_DATASET CONTENT_:
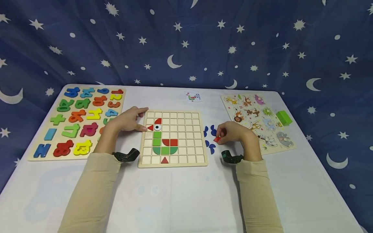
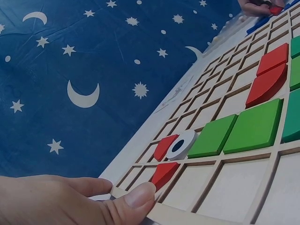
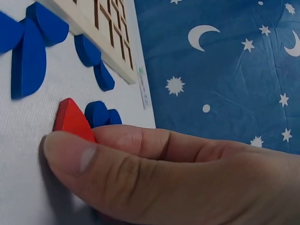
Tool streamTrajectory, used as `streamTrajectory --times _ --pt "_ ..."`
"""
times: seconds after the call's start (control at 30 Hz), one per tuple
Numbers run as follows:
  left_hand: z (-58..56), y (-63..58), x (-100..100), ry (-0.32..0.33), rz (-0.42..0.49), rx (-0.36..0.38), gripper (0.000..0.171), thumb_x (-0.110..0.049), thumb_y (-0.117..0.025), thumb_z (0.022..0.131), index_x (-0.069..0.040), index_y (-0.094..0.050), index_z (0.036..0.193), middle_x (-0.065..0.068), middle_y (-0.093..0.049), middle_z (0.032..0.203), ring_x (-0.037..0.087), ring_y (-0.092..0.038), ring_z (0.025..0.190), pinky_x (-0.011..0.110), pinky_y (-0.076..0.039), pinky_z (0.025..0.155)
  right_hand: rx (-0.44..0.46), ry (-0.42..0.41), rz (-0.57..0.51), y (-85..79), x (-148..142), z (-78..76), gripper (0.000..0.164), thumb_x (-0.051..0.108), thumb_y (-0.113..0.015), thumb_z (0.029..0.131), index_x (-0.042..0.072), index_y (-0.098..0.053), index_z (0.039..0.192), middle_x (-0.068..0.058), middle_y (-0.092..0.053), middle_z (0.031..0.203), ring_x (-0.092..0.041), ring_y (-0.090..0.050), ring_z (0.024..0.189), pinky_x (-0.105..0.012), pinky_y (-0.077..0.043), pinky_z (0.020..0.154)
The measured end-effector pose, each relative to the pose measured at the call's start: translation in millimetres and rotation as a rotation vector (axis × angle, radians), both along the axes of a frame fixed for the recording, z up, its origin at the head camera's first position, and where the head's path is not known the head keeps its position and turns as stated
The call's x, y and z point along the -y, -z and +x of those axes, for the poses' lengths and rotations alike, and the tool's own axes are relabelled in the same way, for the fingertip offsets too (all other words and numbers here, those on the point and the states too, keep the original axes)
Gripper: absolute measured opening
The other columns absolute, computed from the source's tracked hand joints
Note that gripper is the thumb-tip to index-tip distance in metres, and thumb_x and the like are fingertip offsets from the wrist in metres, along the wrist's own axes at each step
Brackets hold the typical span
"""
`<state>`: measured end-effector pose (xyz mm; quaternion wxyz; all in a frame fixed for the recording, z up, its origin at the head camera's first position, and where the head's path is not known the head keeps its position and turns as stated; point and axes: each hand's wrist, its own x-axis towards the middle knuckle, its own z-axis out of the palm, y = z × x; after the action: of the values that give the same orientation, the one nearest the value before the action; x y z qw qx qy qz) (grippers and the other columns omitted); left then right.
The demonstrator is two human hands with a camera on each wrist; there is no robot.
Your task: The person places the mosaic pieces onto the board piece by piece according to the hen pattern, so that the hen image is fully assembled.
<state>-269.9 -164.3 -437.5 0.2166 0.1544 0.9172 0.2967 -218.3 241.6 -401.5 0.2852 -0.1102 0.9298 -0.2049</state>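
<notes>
A wooden grid board (image 1: 186, 129) lies in the middle of the table, with red, green and teal shapes and a white eye disc (image 1: 157, 127) set in its cells. My left hand (image 1: 129, 119) touches the board's left edge, its thumb (image 2: 140, 197) near a red triangle (image 1: 150, 127) and its index finger at the far corner. Right of the board, my right hand (image 1: 231, 132) pinches a red pointed block (image 3: 72, 119) between thumb and fingers, just over the tablecloth. Several blue curved blocks (image 1: 212, 149) lie between that hand and the board.
At the left lies a board of colourful numbers and symbols (image 1: 73, 126). An animal puzzle board (image 1: 256, 119) with a green block (image 1: 284, 118) at its edge lies at the right. Behind the grid board is a small picture card (image 1: 193, 96). A star-patterned curtain (image 1: 186, 42) hangs at the back.
</notes>
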Motion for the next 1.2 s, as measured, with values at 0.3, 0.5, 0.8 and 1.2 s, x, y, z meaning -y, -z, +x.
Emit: streamTrajectory --times 0.3,0.5,0.8,1.2 --pt "-0.4 0.6 0 0.004 0.004 0.001 0.094 -0.028 -0.081 0.075 -0.007 -0.028 0.149 0.013 -0.043 0.117 0.027 -0.038 0.106 0.044 -0.033 0.094 -0.027 0.031 0.055 -4.0 2 0.8 0.013 0.021 -0.079 0.077 0.016 -0.067 0.079 0.000 -0.059 0.076 -0.019 -0.050 0.078 -0.032 -0.038 0.070" --pt "0.0 -0.9 0 0.004 0.010 0.003 0.093 -0.026 -0.081 0.075 -0.007 -0.028 0.149 0.014 -0.044 0.116 0.027 -0.038 0.106 0.043 -0.033 0.094 -0.084 -0.004 0.016 -6.2 2 1.2 0.018 0.018 -0.072 0.084 0.019 -0.072 0.103 -0.002 -0.067 0.099 -0.019 -0.052 0.088 -0.032 -0.040 0.075" --pt "-0.1 -0.7 1 -0.004 0.010 0.006 0.093 -0.026 -0.081 0.075 -0.008 -0.028 0.150 0.014 -0.043 0.116 0.027 -0.037 0.108 0.046 -0.033 0.099 -0.193 -0.012 -0.085 -8.6 13 -0.5 0.021 0.010 -0.064 0.090 0.014 -0.071 0.109 -0.003 -0.070 0.100 -0.018 -0.057 0.090 -0.035 -0.044 0.083" --pt "0.1 -0.9 1 0.003 -0.004 0.001 0.093 -0.028 -0.080 0.076 -0.009 -0.028 0.150 0.013 -0.044 0.116 0.028 -0.038 0.109 0.047 -0.033 0.100 -0.290 0.001 -0.165 -3.3 38 -2.1 0.009 0.014 -0.071 0.085 0.013 -0.073 0.094 0.000 -0.068 0.088 -0.014 -0.058 0.077 -0.030 -0.047 0.071"
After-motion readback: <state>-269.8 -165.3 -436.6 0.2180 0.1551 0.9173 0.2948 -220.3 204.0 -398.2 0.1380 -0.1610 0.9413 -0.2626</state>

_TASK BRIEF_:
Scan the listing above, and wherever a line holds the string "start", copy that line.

_EXERCISE OUTPUT_:
times: seconds after the call's start (control at 30 Hz), one per tuple
The measured end-effector pose, each relative to the pose measured at the call's start: translation in millimetres and rotation as a rotation vector (axis × angle, radians), both along the axes of a frame fixed for the recording, z up, its origin at the head camera's first position, and where the head's path is not known the head keeps its position and turns as stated

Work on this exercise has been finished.